# Training with hot dogs, how much is OK?



## honeysmum (Dec 4, 2007)

Being in the UK we don't really eat hot dogs US type, but after reading posts on here that the dogs really like them I bought a pack, I cut each one into about 20 pieces and use them if I take Honey out (for really high value treats it doesn't work as she is not food orientated:doh I don't usually give treats on a daily basis I freeze them in cling film in 5 piece sashes, try holding a tiny piece and let Brooks nibble on it while using the dremel to keep him occupied not giving a whole piece at a time that may help, but hopefully others will come up with better suggestions.:crossfing


----------



## hotel4dogs (Sep 29, 2008)

Have you considered small pieces of cheese instead of hot dogs if you find hot dogs objectionable? Most dogs love cheese.
To answer your original question, though, Tito gets up to 1 whole low fat or fat free turkey hot dog on heavy training days.


----------



## Loisiana (Jul 29, 2009)

Some dogs do not do well with large amounts of hot dog. I find some roast or boiled chicken do much better with most dogs (and are a lot healthier IMO)


----------



## hotel4dogs (Sep 29, 2008)

while I agree with you totally, roasted or boiled chicken give Tito major digestive issues, whereas the hot dogs do not. Go figure.:doh:




Loisiana said:


> Some dogs do not do well with large amounts of hot dog. I find some roast or boiled chicken do much better with most dogs (and are a lot healthier IMO)


----------



## LibertyME (Jan 6, 2007)

Another alternative to hotdogs would be to make Salmon Treats.  
These are a crowd pleaser here...and unless your pup is sensitive to grains..are quite healthy....
You can also purchase Van Patten's Natural Balance rolls...my dogs love the stuff.
http://www.naturalbalanceinc.com/dogformulas/DFRolls.html

Both of which you can cut and freeze and take out and use as needed....

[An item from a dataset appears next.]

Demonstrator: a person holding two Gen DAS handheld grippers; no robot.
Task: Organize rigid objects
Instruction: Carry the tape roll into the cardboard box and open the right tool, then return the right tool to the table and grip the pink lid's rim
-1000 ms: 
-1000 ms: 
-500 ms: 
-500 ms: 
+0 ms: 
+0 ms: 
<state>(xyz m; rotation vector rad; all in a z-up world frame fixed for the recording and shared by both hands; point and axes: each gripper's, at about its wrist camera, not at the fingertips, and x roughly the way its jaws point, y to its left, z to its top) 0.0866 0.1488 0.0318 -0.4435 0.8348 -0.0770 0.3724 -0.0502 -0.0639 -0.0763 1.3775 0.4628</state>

*****************************
SALMON or TUNA BROWNIES 
These treats are so great for training. They aren't slippery.
They don't crumble. They toss really nicely. They can be pinched apart to make extra-tiny treats.

1-14 ounce canned salmon drained or 2 cans of tuna packed in water, drained
2 eggs
1 teaspoon garlic powder (not garlic salt and not fresh garlic – can be omitted)
1 ½ cups of flour (or more as needed to make stiff dough)

•	Mix together. 
•	Press (or roll) flat on a cookie sheet to about ¼" thick. –I have been making them in a 9”x13” baking pan. I like the consistency even better then on a cookie sheet.
•	Spraying your hands with Pam® make pressing out much easier
•	Bake at 250° F for 30 minutes. 
•	Cut into ¼" cubes and refrigerate or freeze.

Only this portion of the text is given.